Records to process
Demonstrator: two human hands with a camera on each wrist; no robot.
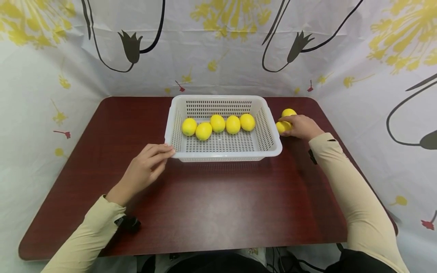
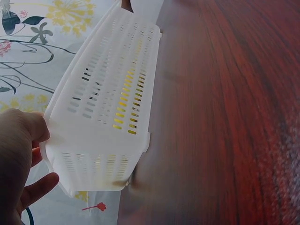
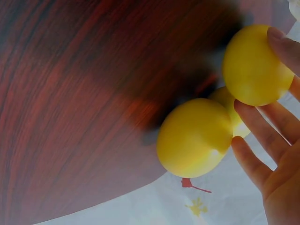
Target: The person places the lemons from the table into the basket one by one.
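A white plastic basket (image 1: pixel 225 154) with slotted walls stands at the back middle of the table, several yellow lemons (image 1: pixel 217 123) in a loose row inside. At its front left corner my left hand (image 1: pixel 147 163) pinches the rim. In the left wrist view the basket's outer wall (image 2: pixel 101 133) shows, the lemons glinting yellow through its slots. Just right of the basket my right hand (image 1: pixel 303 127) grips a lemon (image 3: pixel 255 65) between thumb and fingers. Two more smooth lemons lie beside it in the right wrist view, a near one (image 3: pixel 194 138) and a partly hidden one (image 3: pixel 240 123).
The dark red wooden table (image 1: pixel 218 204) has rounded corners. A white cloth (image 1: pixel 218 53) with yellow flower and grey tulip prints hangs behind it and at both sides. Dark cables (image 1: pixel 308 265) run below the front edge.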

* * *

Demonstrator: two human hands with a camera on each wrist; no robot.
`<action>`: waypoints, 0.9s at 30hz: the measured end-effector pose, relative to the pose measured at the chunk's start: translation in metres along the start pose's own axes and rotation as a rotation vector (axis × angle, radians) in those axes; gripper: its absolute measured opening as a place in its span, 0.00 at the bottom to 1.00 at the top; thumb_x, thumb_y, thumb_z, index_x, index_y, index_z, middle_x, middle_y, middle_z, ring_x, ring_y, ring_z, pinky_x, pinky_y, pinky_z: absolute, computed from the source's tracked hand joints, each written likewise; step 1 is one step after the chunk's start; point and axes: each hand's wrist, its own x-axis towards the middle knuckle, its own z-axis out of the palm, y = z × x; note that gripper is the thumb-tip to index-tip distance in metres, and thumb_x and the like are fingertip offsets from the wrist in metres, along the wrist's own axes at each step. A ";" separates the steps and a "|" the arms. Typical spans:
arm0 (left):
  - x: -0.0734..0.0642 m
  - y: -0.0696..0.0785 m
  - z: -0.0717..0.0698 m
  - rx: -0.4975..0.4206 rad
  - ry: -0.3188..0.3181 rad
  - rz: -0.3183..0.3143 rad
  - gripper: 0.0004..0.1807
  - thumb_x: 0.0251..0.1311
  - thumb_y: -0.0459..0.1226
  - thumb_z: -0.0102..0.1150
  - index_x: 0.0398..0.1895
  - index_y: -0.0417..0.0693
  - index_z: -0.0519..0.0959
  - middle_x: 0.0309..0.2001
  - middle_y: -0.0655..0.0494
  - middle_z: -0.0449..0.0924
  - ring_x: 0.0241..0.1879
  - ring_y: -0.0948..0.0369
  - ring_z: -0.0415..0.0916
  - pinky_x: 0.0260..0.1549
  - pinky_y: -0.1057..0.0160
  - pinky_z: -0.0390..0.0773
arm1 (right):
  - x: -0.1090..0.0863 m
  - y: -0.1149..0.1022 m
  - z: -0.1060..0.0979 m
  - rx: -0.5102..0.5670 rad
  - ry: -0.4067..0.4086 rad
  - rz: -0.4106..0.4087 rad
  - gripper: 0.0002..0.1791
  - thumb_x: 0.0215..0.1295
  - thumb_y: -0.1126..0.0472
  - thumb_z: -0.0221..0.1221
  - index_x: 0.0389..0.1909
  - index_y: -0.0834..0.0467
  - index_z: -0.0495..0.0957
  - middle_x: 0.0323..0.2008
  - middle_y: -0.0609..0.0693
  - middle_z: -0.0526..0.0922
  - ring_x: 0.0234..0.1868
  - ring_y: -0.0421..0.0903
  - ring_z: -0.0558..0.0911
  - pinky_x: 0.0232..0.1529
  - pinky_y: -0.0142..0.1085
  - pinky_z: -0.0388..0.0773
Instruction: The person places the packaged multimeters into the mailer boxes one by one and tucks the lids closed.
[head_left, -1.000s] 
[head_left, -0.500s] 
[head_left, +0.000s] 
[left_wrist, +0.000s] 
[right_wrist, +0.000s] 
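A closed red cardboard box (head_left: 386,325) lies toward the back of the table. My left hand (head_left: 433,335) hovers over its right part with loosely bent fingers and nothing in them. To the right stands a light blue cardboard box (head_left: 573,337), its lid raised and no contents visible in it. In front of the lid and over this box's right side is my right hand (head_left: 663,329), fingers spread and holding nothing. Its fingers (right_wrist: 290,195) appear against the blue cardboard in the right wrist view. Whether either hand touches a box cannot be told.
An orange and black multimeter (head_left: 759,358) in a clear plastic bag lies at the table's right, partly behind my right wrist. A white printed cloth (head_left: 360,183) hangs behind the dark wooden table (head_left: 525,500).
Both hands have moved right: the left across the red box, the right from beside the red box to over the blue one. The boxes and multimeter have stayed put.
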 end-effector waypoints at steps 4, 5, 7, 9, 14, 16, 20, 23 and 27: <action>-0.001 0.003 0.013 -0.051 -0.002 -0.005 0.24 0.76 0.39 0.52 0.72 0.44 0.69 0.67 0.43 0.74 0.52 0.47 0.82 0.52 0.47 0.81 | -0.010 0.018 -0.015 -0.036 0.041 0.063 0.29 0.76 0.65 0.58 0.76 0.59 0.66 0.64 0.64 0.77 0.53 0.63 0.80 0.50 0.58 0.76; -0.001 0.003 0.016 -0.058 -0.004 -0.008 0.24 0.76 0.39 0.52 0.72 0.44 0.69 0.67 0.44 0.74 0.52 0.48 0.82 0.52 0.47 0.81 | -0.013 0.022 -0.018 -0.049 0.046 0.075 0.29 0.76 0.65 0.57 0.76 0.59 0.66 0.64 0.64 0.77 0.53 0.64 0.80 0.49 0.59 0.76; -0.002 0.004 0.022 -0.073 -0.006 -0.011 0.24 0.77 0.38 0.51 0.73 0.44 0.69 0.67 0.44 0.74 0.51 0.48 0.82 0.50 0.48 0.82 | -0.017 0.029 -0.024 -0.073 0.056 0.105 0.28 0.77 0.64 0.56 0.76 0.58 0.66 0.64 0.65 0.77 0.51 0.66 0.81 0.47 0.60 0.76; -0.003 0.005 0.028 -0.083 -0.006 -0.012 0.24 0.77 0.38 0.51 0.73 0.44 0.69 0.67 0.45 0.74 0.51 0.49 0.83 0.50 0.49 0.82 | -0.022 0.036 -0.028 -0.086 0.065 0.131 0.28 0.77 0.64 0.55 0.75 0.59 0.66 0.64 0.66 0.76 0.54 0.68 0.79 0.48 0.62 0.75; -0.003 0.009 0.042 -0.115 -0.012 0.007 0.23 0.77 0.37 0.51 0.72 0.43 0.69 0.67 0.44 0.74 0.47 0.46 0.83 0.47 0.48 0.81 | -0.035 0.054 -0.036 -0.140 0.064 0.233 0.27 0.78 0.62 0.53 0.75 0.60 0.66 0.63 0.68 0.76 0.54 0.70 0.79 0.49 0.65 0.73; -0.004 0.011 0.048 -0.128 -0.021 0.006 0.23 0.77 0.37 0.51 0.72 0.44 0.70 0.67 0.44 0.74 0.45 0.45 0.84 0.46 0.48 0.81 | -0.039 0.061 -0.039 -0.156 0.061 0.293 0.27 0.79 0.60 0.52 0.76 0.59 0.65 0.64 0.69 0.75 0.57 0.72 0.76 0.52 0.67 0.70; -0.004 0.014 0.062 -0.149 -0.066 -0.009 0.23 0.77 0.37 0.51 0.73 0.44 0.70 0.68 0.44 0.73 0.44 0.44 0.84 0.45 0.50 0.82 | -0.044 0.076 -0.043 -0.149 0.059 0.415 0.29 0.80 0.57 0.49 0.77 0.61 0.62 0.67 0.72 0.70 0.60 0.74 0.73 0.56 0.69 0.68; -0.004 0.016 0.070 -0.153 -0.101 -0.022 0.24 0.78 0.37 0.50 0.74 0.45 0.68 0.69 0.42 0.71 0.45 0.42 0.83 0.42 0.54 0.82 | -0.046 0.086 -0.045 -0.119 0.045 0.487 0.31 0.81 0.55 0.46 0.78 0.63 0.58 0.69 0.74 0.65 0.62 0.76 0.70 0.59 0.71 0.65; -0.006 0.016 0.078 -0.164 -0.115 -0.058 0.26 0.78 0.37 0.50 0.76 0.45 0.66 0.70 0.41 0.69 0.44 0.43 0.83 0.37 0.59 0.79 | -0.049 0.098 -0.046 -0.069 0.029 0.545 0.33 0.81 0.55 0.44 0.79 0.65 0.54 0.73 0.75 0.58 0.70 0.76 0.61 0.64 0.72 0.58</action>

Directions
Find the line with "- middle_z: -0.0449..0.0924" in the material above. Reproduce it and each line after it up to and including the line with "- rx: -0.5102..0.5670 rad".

Problem solution
  - middle_z: -0.0449..0.0924
  - ring_x: 0.0241..0.1879
  - ring_y: -0.0948..0.0369
  - ring_z: -0.0415..0.0916
  - pinky_x: 0.0260..0.1549
  - pinky_y: -0.1057..0.0160
  - pinky_z: -0.0390..0.0773
arm1 (right):
  - x: -0.1090..0.0863 m
  - y: -0.1149..0.1022 m
  - z: -0.1060..0.0979 m
  - rx: -0.5102..0.5670 rad

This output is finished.